*Work task*. Which lines have the string "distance"? Copy all of them from the entries below.

*Task material*.
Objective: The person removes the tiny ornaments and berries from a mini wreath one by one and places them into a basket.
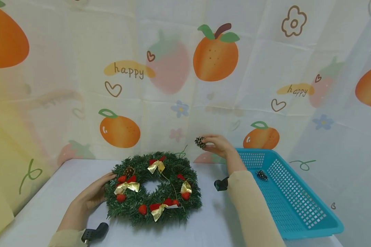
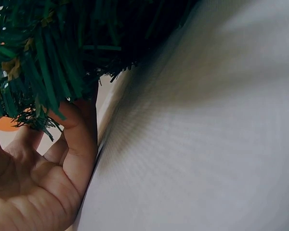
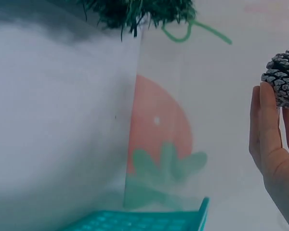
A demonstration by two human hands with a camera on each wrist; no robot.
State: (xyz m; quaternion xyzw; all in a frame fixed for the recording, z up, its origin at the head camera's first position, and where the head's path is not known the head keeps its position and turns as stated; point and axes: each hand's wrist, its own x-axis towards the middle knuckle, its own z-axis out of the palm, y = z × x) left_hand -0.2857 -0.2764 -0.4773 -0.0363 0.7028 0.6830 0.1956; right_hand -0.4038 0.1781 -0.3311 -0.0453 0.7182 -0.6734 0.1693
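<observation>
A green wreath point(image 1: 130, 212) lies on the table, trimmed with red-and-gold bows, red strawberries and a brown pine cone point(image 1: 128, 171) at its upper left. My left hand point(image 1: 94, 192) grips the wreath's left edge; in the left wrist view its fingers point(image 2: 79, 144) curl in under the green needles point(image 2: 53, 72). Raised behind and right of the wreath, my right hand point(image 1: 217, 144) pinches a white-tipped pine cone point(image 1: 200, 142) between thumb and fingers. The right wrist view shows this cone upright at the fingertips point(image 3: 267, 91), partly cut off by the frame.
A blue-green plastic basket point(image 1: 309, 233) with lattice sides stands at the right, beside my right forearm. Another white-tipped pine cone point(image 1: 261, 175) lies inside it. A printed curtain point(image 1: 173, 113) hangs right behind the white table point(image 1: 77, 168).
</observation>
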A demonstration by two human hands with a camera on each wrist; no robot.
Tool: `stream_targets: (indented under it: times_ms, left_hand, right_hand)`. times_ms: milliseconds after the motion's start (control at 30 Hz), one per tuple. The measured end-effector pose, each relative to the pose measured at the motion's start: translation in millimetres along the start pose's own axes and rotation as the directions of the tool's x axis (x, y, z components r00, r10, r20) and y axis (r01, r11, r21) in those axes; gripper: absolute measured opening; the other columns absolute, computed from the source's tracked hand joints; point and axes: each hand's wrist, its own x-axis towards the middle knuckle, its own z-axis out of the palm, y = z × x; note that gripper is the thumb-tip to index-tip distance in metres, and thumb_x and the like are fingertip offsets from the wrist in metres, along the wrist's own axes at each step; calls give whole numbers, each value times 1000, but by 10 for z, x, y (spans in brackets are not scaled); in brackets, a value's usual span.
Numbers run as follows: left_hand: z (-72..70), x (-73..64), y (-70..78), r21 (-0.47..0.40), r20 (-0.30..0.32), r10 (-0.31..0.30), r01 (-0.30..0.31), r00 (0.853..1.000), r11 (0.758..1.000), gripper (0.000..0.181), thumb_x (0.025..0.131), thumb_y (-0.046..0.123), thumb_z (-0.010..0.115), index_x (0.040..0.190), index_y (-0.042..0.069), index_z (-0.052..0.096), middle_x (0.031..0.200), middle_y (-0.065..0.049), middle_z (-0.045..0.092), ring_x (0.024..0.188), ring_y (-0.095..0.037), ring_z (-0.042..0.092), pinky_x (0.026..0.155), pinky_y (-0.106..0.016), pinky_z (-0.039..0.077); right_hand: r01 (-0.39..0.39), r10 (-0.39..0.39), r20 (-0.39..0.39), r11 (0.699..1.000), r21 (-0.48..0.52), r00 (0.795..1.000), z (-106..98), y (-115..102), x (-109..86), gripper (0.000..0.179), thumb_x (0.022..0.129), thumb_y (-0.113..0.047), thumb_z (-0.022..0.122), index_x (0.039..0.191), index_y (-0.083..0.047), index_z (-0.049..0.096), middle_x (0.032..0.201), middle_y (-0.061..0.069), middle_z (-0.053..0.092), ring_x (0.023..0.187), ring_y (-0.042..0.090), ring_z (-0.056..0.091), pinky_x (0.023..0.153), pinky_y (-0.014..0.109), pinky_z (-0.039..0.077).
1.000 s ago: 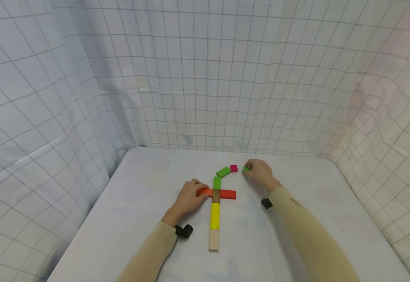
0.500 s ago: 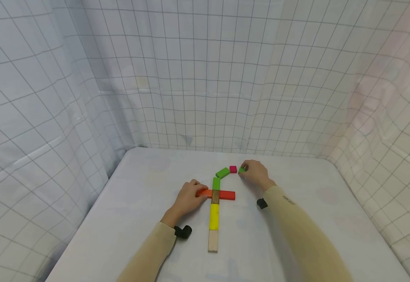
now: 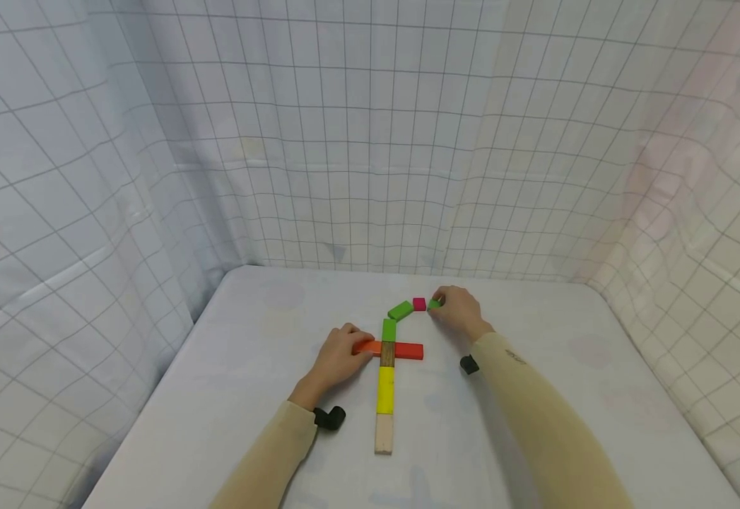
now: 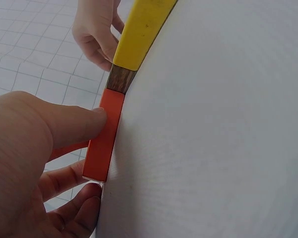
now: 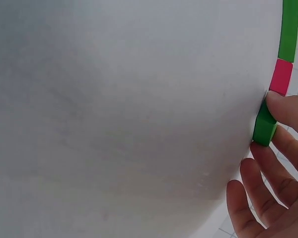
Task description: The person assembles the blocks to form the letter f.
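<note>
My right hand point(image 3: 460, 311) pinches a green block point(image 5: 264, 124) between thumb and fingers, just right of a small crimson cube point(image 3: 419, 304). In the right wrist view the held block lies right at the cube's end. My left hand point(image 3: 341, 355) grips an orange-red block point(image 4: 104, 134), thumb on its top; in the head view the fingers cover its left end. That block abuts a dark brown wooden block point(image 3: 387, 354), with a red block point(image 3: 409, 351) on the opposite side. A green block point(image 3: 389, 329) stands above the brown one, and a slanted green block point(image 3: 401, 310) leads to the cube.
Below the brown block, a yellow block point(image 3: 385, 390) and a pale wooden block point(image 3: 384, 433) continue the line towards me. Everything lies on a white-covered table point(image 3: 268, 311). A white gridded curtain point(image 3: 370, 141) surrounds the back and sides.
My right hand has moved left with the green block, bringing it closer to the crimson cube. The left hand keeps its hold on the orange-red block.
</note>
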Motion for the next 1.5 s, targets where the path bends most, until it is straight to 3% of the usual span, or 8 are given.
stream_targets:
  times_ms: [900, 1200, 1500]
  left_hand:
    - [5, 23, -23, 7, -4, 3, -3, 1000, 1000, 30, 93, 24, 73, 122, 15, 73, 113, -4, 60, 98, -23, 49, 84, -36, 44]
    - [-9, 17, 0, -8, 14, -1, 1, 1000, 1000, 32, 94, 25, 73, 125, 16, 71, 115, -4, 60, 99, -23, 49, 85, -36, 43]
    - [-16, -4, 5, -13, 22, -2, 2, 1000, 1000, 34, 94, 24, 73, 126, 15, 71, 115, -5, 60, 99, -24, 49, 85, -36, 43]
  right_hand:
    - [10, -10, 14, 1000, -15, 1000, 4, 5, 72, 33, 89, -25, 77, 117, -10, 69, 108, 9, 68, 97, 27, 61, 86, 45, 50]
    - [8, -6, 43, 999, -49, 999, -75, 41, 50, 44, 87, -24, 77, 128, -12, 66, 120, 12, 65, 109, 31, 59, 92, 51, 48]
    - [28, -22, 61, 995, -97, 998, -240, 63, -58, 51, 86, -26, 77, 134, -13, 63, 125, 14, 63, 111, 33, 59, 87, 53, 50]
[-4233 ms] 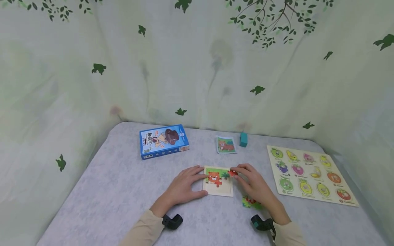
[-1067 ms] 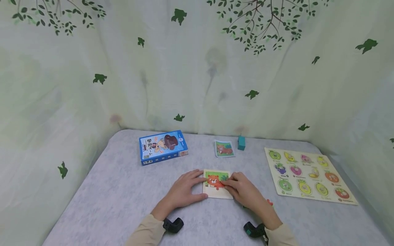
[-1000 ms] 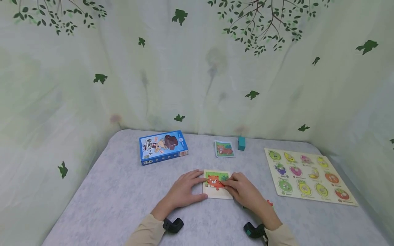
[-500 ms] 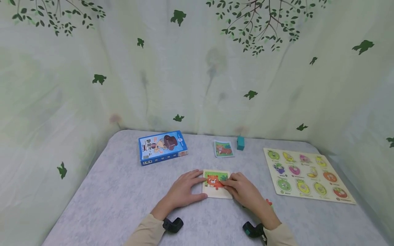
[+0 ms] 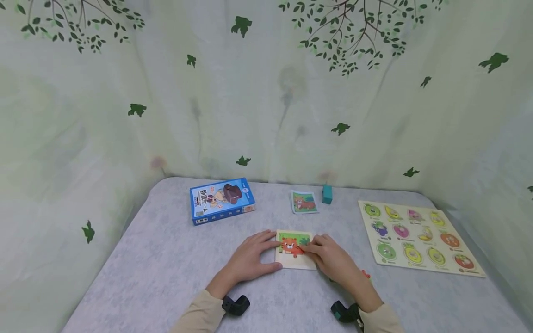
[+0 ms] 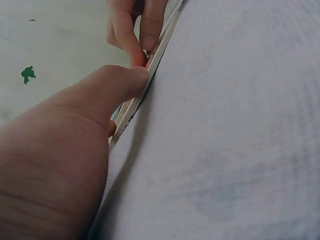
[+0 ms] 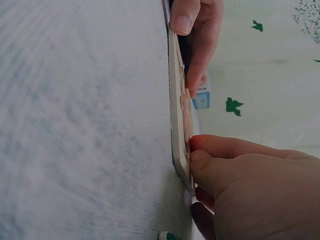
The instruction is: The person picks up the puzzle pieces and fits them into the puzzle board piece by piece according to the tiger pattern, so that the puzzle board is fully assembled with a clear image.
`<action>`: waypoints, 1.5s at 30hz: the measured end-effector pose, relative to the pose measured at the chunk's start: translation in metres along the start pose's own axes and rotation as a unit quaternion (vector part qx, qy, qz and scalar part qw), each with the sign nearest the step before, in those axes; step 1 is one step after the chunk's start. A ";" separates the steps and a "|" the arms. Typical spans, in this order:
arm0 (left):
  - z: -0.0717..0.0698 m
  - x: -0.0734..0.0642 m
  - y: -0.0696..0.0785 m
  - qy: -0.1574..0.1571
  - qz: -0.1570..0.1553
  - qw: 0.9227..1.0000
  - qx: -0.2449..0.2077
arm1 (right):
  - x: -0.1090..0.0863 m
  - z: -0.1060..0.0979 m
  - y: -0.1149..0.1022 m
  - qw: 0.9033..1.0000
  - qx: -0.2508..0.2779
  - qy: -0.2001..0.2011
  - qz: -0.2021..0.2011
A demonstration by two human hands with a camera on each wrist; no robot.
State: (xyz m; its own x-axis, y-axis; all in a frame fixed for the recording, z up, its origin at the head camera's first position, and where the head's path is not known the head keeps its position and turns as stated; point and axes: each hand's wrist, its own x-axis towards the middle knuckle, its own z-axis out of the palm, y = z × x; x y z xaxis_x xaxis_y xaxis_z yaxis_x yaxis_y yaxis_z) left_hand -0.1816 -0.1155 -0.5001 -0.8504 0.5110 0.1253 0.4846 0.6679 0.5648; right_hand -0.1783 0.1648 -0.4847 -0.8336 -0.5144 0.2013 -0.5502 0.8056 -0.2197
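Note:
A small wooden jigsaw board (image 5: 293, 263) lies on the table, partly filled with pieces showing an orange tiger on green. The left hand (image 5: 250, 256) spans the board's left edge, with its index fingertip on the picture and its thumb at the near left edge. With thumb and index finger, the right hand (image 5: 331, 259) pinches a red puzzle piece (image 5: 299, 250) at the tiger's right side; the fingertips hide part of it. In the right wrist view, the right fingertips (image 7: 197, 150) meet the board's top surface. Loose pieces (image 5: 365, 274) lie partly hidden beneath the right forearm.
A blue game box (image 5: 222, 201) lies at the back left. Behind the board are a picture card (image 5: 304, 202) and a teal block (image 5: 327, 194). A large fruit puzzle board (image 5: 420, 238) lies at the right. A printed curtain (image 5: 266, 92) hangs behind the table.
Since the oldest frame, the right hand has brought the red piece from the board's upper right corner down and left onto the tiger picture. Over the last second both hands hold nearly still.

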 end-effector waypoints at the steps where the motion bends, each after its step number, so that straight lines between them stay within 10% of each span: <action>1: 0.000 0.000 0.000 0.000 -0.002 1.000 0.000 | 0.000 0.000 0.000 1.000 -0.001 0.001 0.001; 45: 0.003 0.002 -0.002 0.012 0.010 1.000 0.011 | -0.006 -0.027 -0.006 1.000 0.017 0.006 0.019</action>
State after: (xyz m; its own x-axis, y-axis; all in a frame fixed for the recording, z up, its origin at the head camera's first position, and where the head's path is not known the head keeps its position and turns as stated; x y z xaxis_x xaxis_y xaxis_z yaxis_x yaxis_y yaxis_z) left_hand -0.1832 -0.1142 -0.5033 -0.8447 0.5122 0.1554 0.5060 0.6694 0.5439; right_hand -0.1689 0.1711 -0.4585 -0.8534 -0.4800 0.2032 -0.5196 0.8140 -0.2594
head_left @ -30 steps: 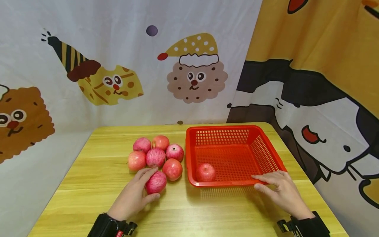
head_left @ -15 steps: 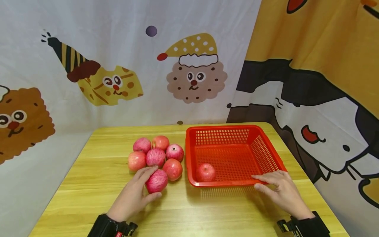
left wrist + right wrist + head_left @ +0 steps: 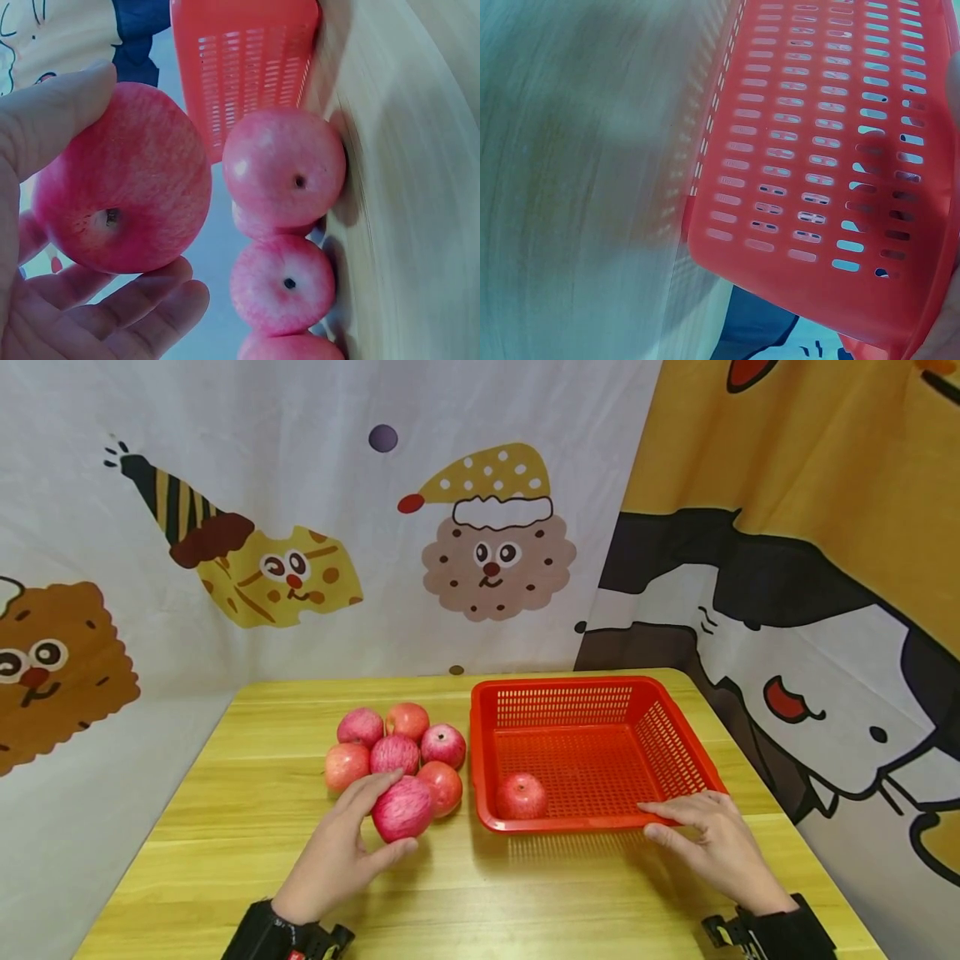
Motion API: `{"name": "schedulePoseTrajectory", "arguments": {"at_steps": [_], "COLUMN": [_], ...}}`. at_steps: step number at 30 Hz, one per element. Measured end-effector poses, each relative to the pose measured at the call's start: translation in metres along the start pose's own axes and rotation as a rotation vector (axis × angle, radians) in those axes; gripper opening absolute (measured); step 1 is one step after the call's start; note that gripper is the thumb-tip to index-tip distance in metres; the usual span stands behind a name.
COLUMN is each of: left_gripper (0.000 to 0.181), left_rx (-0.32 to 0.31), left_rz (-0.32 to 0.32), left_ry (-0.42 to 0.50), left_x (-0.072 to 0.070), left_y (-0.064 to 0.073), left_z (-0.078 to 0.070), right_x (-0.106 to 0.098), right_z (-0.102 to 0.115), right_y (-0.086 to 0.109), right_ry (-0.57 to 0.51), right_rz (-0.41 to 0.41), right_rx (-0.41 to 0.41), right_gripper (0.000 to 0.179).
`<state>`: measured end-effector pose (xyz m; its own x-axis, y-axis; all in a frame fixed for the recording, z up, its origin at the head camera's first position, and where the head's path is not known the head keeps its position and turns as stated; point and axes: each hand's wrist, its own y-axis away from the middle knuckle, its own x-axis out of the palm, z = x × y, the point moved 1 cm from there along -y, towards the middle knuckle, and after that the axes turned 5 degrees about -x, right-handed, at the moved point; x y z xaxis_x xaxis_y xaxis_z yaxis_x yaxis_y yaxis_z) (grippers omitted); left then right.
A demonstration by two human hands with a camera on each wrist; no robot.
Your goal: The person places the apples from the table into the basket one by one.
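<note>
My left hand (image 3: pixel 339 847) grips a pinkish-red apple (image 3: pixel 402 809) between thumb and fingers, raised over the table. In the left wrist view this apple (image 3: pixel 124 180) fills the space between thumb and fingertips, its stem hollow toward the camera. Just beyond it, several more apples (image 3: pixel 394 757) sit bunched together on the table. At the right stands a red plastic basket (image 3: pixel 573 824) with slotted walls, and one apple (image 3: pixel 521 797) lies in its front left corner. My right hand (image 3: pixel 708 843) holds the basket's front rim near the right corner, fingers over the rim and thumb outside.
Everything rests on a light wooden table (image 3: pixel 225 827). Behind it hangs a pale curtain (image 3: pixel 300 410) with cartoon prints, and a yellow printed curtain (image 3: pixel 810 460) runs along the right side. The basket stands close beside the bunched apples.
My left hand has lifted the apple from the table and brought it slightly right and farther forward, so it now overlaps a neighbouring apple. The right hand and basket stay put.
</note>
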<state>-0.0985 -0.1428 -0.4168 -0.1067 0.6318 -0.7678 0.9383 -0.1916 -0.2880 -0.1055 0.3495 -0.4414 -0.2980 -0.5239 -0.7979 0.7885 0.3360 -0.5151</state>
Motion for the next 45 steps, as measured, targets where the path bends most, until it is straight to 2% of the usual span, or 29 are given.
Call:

*Solution to the problem*.
Tool: `stream_targets: (indented under it: times_ms, left_hand, right_hand)`. times_ms: milliseconds after the motion's start (control at 30 Hz), one per tuple. The measured end-effector pose, each relative to the pose measured at the motion's start: translation in millimetres along the start pose's own axes and rotation as the directions of the tool's x axis (x, y, z components r00, r10, r20) and y axis (r01, r11, r21) in those axes; gripper: absolute measured opening; the other columns absolute, computed from the source's tracked hand joints; point and axes: each hand's wrist, its own x-axis towards the middle knuckle, its own z-axis out of the palm, y = z × x; note that gripper is the thumb-tip to index-tip distance in metres, and thumb_x and the like are fingertip offsets from the wrist in metres, along the wrist's own axes at each step; calls give whole numbers, each value times 1000, but by 10 for z, x, y (spans in brackets are not scaled); in brackets, a value's usual span.
Motion API: `{"name": "schedulePoseTrajectory", "arguments": {"at_steps": [_], "COLUMN": [_], ...}}`. at_steps: step number at 30 Hz, one per element. Measured end-effector poses, each relative to the pose measured at the call's start: translation in metres along the start pose's own axes and rotation as a rotation vector (axis × angle, radians) in those axes; gripper opening absolute (measured); step 1 is one step after the call's start; note that gripper is the thumb-tip to index-tip distance in metres; the usual span stands behind a name.

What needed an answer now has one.